0 1 2 3 4 5 6 7 8 9 

Ne = A, B, C, D, E, F, G, H...

z y x w v u t s r q


You can see why Ni is hard to explain. Ni takes in information, bits and pieces based off patterns within the world and connects them in a way, where it makes sense, while still being able to see the bigger picture all around. In some ways, Ni is kind of like a tip of the iceberg thing, or better yet an electromagnetic field. Ni can see things, that most people are not privy to, just like humans cannot see certain things with the naked eye, while other species can. Same idea with sound, a dogs hearing for example, is much stronger than that of a human and they are able to pick-up on things because of it. Ever see an animal react before an earthquake hits? Ni is basically the same thing, it's being in tune with the world around you, in such a way, that you can pick-up these signals and use them to connect the dots in a more abstract and non-linear way. Since the information is not as consistent (linear speaking) as say Ne, Ni dom's have a strong idea of what is going to happen, but they cannot always determine if it's legit, therefore all they have is the "hunch" at best. In the case of an INTJ, the Te that follows helps back up the "hunch," with a more consistent and linear cognitive function, etc.

Hope that helps.


----------



## Hastings (Jan 8, 2011)

Ni is the force, man.


----------



## Monkey King (Nov 16, 2010)

I've always thought that I used it to find the root cause and effect of various non-related but sometimes related idea(s). 

It's like what antiant said-- Ni is bits and pieces of ideas that I've gathered along the way. Some ideas are stand alone ideas but the more I gather the more I see a tying feature to each one. The tying feature is usually what is common between the ideas and pretty soon I weave them all together to get one focused idea. That's usually where the "AHA!" comes in. Which then supports the plans I come up with Te. It allows me to have a plan 1a, 2a, 3a for Plan A and then a Plan B (just in case plan A might not work) by simply analyzing the the cause and effect of an idea. 
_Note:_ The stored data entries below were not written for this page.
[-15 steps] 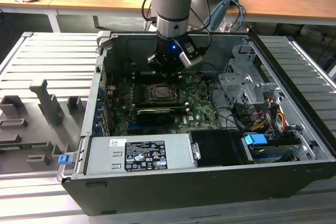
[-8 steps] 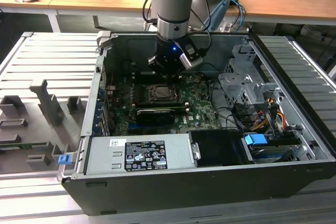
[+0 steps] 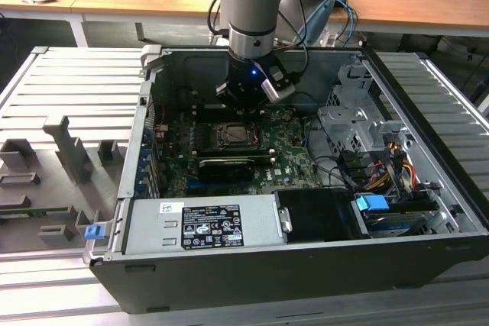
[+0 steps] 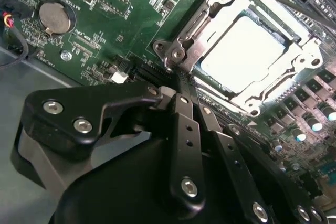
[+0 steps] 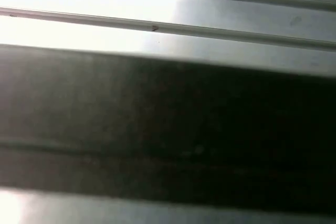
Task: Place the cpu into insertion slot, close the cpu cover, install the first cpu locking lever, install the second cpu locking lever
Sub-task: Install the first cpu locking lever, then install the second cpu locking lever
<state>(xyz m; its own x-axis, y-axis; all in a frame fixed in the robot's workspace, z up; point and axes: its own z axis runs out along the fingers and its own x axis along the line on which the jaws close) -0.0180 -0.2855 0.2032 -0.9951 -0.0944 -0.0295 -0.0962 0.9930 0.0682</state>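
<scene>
Dark steel computer case [image 3: 428, 257] lay open on the table, its green motherboard [image 4: 131, 19] exposed. Cpu cover [image 4: 307, 59] sat closed over the seated cpu [image 4: 241, 53]. Gripper [image 4: 181, 90], fingers together and holding nothing, hovered at the socket's corner; any misalignment there risked skidding off and scraping the board.

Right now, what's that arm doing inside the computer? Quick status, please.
Gripper low over the motherboard, jaws together at the socket's corner. Cpu seated in its slot, cover down over it. Nothing in the way.
</scene>
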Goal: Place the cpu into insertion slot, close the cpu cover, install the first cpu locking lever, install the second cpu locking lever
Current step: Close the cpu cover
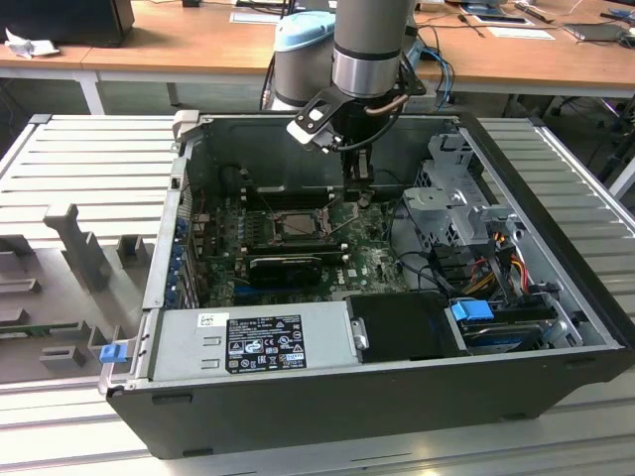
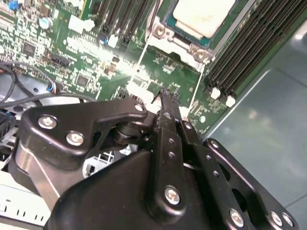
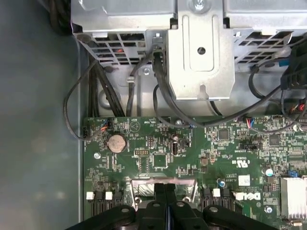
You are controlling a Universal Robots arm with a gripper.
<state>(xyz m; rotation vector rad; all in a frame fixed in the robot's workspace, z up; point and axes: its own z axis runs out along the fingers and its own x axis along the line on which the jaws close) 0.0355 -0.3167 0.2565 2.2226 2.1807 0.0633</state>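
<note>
Fingers [image 2: 169, 139] pressed flat together, nothing between them, so the gripper [image 2: 165, 98] is empty. Tips hang over bare green board [image 3: 192, 158], just beside the socket [image 1: 298, 226], not touching the chip [image 2: 204, 17]. In the exterior view the gripper sits close to the socket, on the exterior view's right of it. The arm comes straight down into the open case [image 1: 397, 397].

Chip lies in the socket, pale metal top up, flat as far as I can see. Step one looks done.

Cover [image 2: 184, 37]: a dark metal frame hugs the chip's edge and looks lowered over it. It is partly cut off at the picture's edge, so closed is likely, not sure.

Locking levers: cannot make them out well enough to say latched or free. Count both as left to do.

Beyond the socket, long black memory slots [image 2: 249, 43] run alongside. Farther off in the first wrist view, black cables [image 3: 163, 96] loop from the board up to the grey drive cage [image 3: 201, 48].
</note>
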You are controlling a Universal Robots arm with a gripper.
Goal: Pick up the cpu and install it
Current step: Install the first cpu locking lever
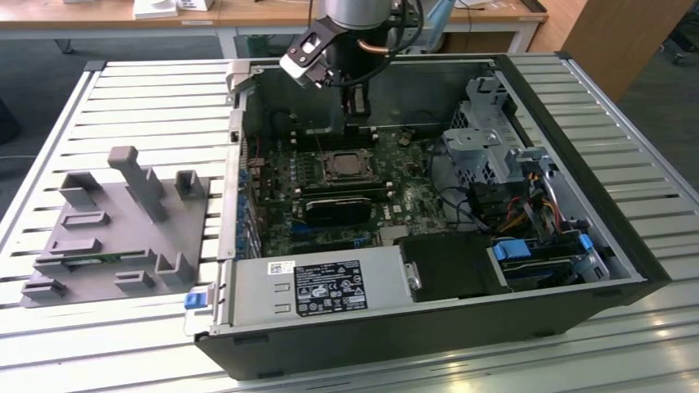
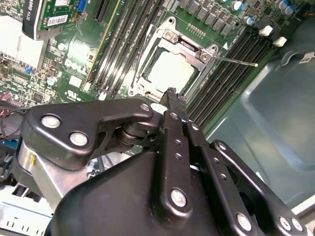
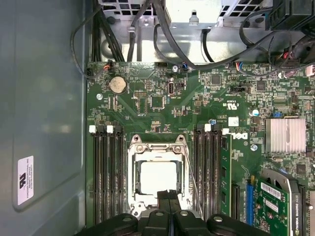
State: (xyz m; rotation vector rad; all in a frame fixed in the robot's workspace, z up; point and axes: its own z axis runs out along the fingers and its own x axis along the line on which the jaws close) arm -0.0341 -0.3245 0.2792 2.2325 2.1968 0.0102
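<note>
The cpu point(image 1: 347, 166) lies flat in the motherboard socket inside the open computer case, its silver top showing within the metal socket frame point(image 3: 132, 172). Both wrist views show the cpu point(image 3: 157, 177) point(image 2: 170, 73) seated in the socket. My gripper point(image 1: 354, 119) hangs just above the board by the socket's far side in the exterior view. In both wrist views the gripper point(image 3: 169, 193) point(image 2: 173, 93) is shut, its black fingers pressed together with nothing between them, tips at the socket's rim. A thin metal lever point(image 2: 236, 61) sticks out beside the socket.
Memory slots point(image 3: 106, 172) flank the socket. A black card point(image 1: 344, 205) lies in front of it, then the grey power supply point(image 1: 317, 286). A drive cage point(image 1: 486, 139) and cables point(image 1: 513, 205) fill the exterior view's right. A grey fixture point(image 1: 120, 229) sits left on the slatted table point(image 1: 644, 147).
</note>
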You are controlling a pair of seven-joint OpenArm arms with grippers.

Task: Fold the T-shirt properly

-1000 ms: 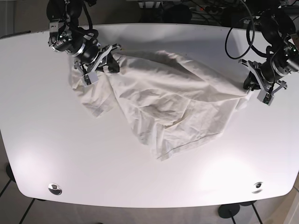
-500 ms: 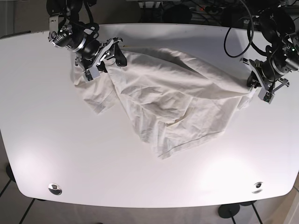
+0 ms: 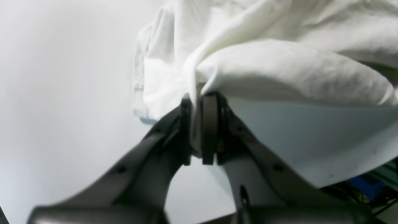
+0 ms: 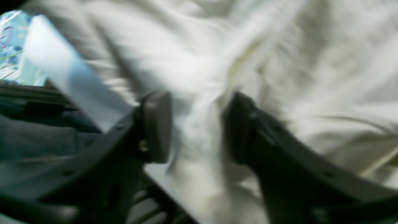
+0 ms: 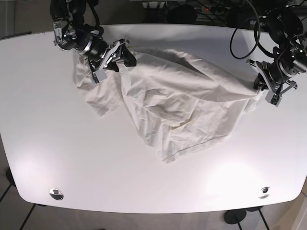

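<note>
A white T-shirt (image 5: 182, 100) lies crumpled across the back half of the white table (image 5: 72, 158). My left gripper (image 5: 263, 91), at the right in the base view, is shut on a fold at the shirt's right edge; the left wrist view shows its pads (image 3: 209, 124) pinching the cloth (image 3: 279, 71) just above the table. My right gripper (image 5: 120, 60) is at the shirt's upper left edge. In the blurred right wrist view its jaws stand apart with bunched cloth (image 4: 279, 62) between the fingers (image 4: 155, 124).
The table's back edge runs close behind both grippers, with dark cables and gear beyond it (image 5: 192, 7). Two small round fittings sit near the front corners (image 5: 56, 193) (image 5: 264, 191). Bare white tabletop lies in front of the shirt.
My right gripper has moved to the right along the shirt's upper edge, shifting the cloth there. My left gripper has stayed nearly still, holding the shirt's right edge.
</note>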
That's the simplest way I can describe it.


----------



## OrangeAppled (Jun 26, 2009)

I'm a little tired & lazy right now, so this is the most concise answer I can come up with:

Ni is an irrational, perceiving thought process which focuses on one's own impression of a concept/idea as oppose to the concept itself (the impression becomes a concept of the concept so to speak), so as to see the most fundamental idea behind something, how it will almost inevitably or most likely develop into the future, & to conceive new concepts from these realizations. It is irrational, like all the P functions, because it does not reason, but rather "sees" or becomes aware mentally, and what it sees is rather arbitrary (it's a matter of what catches the individual's attention).

Unlike Ne, it is focused on getting to the core of an idea, not branching it out to see as many implications as possible. This is reflected in Ni-dom's demeanor, which often seems more composed than an NP's. On another forum, some poster compared Ni to stacking dolls, which sounded good to me...Ni thinking tends to pare ideas down to get to their essential meaning, whereas Ne gets to essential meaning by comparing concepts & seeing how they overlap, like a brainstorming venn diagram.

Oh here's another stab I took recently....some repetition, but it may help:

In order to grasp Ni, grasp this first: Si forms impressions of the tangible, literal world & focuses on those subjective impressions over the literal objects, whereas Se focuses on the literal objects themselves. With that in mind, *Ni forms subjective impressions of existing concepts and focuses on these impressions over the actual objective concepts*, which is what Ne focuses on, the concepts behind what is real & how these connect & what they could lead to. *So Ni perceptions are sort of the individual perception of the background of the background of the world, honing in on the core concept behind many concepts by focusing on the Ni-dom's impressions of these concepts (these impressions can amount to imagined connections which highlight the core concept)*. It's why partially why Ni seems more like a confluence & Ne like tree branches in their perception forming. It is also why it seems mystical, abstract and generally removed from reality (because it is removed from reality, discarding the literal view & honing in on its abstract concept). It often produces someone more focused, composed, zeroing in a goal or idea & using structure to accomplish it.


----------



## alionsroar (Jun 5, 2010)

How I see Ni: a tree fractal full of information.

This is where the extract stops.